## Work instruction
Scan the records below and copy every line that contains the string "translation".

Items from a data source:
□ □ □

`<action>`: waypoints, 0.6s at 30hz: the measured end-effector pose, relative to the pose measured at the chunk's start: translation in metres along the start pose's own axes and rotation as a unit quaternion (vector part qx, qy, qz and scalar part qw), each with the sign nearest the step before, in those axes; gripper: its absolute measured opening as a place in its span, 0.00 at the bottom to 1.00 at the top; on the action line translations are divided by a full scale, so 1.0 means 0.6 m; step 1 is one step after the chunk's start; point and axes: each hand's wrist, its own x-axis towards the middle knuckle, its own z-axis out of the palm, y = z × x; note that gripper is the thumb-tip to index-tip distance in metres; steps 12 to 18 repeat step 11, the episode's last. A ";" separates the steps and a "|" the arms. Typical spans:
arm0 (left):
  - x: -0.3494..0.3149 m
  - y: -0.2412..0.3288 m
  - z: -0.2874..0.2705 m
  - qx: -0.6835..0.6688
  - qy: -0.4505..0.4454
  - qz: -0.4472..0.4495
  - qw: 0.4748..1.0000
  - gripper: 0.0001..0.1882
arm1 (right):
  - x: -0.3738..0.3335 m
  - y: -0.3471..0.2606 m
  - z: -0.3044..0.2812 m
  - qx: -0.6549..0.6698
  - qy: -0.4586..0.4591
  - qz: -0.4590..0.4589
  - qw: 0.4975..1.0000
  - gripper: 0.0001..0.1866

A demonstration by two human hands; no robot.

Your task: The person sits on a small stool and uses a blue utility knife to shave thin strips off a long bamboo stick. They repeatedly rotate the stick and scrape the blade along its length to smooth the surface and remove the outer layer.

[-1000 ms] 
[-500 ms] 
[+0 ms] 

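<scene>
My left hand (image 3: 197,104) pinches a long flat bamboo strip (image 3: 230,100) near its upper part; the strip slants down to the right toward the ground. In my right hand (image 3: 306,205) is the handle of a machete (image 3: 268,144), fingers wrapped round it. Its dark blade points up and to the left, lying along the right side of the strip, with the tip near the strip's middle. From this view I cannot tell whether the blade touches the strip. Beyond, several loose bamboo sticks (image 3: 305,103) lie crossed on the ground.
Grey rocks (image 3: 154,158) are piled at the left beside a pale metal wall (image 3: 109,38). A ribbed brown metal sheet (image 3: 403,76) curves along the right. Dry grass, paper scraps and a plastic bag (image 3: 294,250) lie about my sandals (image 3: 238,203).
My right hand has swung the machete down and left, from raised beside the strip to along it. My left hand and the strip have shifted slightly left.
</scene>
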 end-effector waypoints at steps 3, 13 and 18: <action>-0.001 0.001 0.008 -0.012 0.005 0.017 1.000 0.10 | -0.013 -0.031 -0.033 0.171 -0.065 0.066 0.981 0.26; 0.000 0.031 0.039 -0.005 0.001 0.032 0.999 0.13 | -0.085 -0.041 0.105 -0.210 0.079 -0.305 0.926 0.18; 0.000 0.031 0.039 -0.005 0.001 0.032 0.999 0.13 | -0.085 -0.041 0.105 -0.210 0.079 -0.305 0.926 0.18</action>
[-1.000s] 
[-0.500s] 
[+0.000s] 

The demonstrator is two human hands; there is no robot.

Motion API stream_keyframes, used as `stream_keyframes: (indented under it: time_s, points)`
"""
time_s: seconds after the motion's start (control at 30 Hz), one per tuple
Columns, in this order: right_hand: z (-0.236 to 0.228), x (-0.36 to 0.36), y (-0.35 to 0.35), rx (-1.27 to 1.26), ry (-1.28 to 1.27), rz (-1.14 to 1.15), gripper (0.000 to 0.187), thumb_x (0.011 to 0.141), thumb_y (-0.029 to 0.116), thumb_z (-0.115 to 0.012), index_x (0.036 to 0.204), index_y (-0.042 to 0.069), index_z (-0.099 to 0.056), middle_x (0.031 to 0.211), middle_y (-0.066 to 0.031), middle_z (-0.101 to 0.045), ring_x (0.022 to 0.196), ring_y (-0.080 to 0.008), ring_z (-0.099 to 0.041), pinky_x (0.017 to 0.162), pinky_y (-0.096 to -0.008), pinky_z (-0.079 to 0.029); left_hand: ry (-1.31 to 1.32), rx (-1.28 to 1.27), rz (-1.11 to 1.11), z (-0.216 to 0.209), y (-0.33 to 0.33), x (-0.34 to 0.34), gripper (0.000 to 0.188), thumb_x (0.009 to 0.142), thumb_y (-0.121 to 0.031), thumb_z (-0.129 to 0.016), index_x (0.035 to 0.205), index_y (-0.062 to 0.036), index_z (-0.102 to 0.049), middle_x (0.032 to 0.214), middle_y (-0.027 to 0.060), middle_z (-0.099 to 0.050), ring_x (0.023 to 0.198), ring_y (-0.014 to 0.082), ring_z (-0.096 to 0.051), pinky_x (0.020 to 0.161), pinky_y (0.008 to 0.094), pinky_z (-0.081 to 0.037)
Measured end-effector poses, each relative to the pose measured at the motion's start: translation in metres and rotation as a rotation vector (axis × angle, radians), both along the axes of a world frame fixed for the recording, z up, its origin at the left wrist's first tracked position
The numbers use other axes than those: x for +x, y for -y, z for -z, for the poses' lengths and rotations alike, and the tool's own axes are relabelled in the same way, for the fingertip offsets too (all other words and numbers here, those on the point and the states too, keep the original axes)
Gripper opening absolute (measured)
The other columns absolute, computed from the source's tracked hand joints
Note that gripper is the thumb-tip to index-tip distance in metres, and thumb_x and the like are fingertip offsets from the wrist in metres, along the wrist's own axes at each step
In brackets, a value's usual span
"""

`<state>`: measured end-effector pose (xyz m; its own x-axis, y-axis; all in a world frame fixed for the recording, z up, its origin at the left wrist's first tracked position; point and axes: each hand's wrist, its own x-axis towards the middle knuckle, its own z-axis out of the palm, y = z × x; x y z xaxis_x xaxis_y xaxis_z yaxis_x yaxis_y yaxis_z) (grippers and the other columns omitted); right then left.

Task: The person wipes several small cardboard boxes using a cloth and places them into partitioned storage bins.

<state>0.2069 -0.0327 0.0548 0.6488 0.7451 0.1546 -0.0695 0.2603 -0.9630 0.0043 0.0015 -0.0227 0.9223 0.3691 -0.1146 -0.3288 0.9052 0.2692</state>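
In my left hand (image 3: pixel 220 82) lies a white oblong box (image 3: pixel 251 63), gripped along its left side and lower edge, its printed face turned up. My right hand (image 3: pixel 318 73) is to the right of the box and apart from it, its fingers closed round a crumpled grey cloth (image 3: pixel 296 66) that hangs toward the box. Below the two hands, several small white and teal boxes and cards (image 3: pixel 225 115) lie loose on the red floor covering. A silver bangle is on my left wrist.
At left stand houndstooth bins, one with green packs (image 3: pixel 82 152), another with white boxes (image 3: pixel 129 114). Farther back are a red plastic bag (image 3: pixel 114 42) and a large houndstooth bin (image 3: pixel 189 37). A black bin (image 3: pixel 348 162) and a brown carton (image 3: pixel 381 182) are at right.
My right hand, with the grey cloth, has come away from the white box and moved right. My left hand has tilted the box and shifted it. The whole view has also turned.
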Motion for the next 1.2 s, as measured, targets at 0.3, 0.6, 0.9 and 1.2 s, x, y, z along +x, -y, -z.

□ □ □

## Answer box
`<action>`: waypoints, 0.6s at 30hz: the measured end-effector pose, relative to the pose measured at the chunk's start: translation in metres along the start pose's own axes and rotation as a unit quaternion (vector part qx, qy, qz and scalar part qw), each with the sign nearest the step before, in those axes; gripper: its absolute measured opening as a place in its span, 0.00 at the bottom to 1.00 at the top; on the action line translations are divided by a full scale, so 1.0 means 0.6 m; step 1 is one step after the chunk's start; point and axes: each hand's wrist, its own x-axis towards the middle knuckle, its own z-axis out of the palm, y = z × x; note that gripper is the thumb-tip to index-tip distance in metres; steps 12 to 18 repeat step 11, the episode's last. A ";" separates the steps and a "|" the arms. Typical spans:
Measured end-effector poses, each relative to the pose measured at the motion's start: translation in metres and rotation as a rotation vector (axis × angle, radians), both along the axes of a world frame fixed for the recording, z up, its origin at the left wrist's first tracked position

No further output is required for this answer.